Un jour je demandais à Monsieur ... : " Mais, Monsieur, dites-moi, s'il vous plaît, comment faisait saint Vincent Ferrier, qui convertissait tant de personnes et qui attirait le monde de toutes parts, en sorte qu'il fallait faire suivre des convois ? " Il me répondit : " Il est ainsi; ce grand homme prêchait dans la simplicité, familièrement, se faisant bien entendre de tout le monde. " O Sauveur! ô simplicité! tu es donc bien persuasive! La simplicité convertit tout le monde. Il est bien certain que, pour bien convaincre et gagner l'esprit de l'homme, il faut agir dans la simplicité; l'on ne vient pas à bout, d'ordinaire, par les beaux discours d'apparat, qui crient haut, font grand bruit, et voilà tout. Tous ces beaux discours étudiés ne font ordinairement qu'émouvoir la partie inférieure. Ils feront peur peut-être à force de crier avec un ton, je ne sais quel; ils échaufferont le sang, exciteront des désirs, mais tout cela dans la partie inférieure, point dans la partie supérieure; la raison, l'esprit n'est aucunement persuadé. Et tous ces mouvements de la partie inférieure ne font rien, si l'entendement n'est convaincu ; si la raison ne le touche au doigt, tout le reste passe bientôt, passe bientôt, et le discours demeure inutile. Vive donc la simplicité, la petite méthode, qui est la plus excellente et celle par laquelle on peut acquérir plus d'honneur, persuadant bien l'esprit, sans toutes ces clameurs qui ne font qu'importuner les auditeurs! Eh ! Messieurs, cela est tellement vrai que, si un homme veut maintenant passer pour bon prédicateur dans toutes les églises de Paris et à la cour, il faut qu'il prêche de la sorte, sans nulle affecterie. Et l'on dit de celui qui prêche ainsi et qui prêche des mieux : " Cet homme fait merveille, il prêche à la missionnaire, à la missionnaire, il prêche en apôtre. " O Sauveur! Et Monsieur ... me disait qu'à la fin il faudrait en venir là. Et en vérité, prêcher autrement, c'est se moquer, c'est vouloir se prêcher soi-même, non pas Jésus-Christ.

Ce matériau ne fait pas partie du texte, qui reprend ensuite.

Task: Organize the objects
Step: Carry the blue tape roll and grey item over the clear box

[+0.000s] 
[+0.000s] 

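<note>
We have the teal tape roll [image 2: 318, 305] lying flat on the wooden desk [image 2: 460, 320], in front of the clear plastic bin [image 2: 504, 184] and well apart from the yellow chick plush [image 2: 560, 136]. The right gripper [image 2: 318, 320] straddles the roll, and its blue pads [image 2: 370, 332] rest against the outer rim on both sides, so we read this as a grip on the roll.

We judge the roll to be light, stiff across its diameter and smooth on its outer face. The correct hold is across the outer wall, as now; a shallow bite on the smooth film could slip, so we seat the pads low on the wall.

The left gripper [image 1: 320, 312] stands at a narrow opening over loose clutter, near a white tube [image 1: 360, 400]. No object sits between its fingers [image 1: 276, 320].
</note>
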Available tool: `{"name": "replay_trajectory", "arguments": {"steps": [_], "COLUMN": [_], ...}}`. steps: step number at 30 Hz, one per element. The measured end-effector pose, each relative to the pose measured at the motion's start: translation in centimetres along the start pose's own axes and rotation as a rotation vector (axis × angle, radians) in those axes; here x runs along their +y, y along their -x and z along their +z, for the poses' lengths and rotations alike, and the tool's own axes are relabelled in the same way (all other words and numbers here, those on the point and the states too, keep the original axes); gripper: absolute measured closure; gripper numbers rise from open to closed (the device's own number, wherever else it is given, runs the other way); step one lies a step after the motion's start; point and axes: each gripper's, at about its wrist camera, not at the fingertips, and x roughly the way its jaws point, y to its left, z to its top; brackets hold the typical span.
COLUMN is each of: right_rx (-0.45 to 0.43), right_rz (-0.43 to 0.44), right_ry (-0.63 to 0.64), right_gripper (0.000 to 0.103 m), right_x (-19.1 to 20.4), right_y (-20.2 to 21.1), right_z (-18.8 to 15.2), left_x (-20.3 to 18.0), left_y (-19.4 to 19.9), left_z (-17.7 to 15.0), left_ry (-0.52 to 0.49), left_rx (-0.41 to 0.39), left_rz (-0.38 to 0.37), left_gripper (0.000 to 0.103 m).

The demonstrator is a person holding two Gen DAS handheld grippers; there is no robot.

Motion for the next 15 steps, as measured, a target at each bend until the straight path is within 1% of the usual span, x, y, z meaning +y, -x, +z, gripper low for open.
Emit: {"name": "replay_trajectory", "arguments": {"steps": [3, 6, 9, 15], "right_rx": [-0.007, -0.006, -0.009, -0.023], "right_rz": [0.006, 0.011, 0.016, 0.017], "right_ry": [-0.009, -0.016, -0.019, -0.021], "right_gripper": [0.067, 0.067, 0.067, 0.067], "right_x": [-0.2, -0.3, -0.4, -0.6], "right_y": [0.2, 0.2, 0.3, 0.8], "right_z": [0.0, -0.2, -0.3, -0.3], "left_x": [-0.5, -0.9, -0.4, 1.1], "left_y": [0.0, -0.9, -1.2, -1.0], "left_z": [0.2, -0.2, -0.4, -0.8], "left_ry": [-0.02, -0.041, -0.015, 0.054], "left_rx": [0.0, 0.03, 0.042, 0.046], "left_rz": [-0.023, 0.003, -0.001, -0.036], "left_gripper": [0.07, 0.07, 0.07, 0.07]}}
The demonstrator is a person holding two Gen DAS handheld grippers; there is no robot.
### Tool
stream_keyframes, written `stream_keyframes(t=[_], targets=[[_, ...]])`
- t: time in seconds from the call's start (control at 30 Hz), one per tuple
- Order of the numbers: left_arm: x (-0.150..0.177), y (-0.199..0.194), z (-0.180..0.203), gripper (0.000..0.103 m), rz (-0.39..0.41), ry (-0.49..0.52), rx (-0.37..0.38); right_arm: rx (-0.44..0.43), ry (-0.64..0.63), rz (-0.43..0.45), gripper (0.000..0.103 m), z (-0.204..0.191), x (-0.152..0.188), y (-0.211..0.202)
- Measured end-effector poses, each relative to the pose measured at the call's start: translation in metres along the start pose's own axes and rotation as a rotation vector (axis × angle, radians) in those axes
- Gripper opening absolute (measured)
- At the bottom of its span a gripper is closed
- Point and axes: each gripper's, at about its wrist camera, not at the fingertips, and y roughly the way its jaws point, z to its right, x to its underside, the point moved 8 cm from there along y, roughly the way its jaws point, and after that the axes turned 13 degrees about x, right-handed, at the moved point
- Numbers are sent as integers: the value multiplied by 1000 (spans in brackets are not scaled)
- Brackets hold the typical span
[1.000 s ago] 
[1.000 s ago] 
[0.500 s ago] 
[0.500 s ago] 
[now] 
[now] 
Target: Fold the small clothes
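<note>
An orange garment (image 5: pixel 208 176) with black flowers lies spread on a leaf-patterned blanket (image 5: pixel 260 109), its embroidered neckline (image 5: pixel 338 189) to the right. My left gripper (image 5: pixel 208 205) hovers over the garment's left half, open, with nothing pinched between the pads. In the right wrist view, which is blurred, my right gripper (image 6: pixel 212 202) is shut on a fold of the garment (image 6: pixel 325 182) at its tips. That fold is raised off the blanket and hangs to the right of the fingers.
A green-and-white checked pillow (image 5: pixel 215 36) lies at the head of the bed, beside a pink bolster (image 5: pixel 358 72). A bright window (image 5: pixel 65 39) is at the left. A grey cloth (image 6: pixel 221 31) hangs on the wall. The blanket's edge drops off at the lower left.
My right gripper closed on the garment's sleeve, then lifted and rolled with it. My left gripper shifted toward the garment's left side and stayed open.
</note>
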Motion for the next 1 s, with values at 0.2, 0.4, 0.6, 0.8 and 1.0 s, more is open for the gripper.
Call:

Il prêche à la missionnaire! O Sauveur! vous avez donc fait cette grâce à la petite et chétive Compagnie de lui inspirer une méthode que tout le monde veut suivre; nous vous en remercions de toutes nos forces. Ah! Messieurs! ne nous rendons point indignes de cette grâce, que tout le monde estime si fort, que l'on dit d'un excellent prédicateur : " Il prêche à la missionnaire. " Hélas ! que serait-ce si nous seuls la méprisions ! Dieu n'aurait-il pas sujet de se plaindre de ce que nous faisons si peu de cas de ce grand don qu'il nous a fait, pour nous communiquer ses lumières, et à tout le monde par notre moyen !

Or sus, Dieu soit béni ! Je vous prie, Messieurs, d'offrir la messe pour cela, et vous, mes frères, de communier la prochaine fois à cette intention.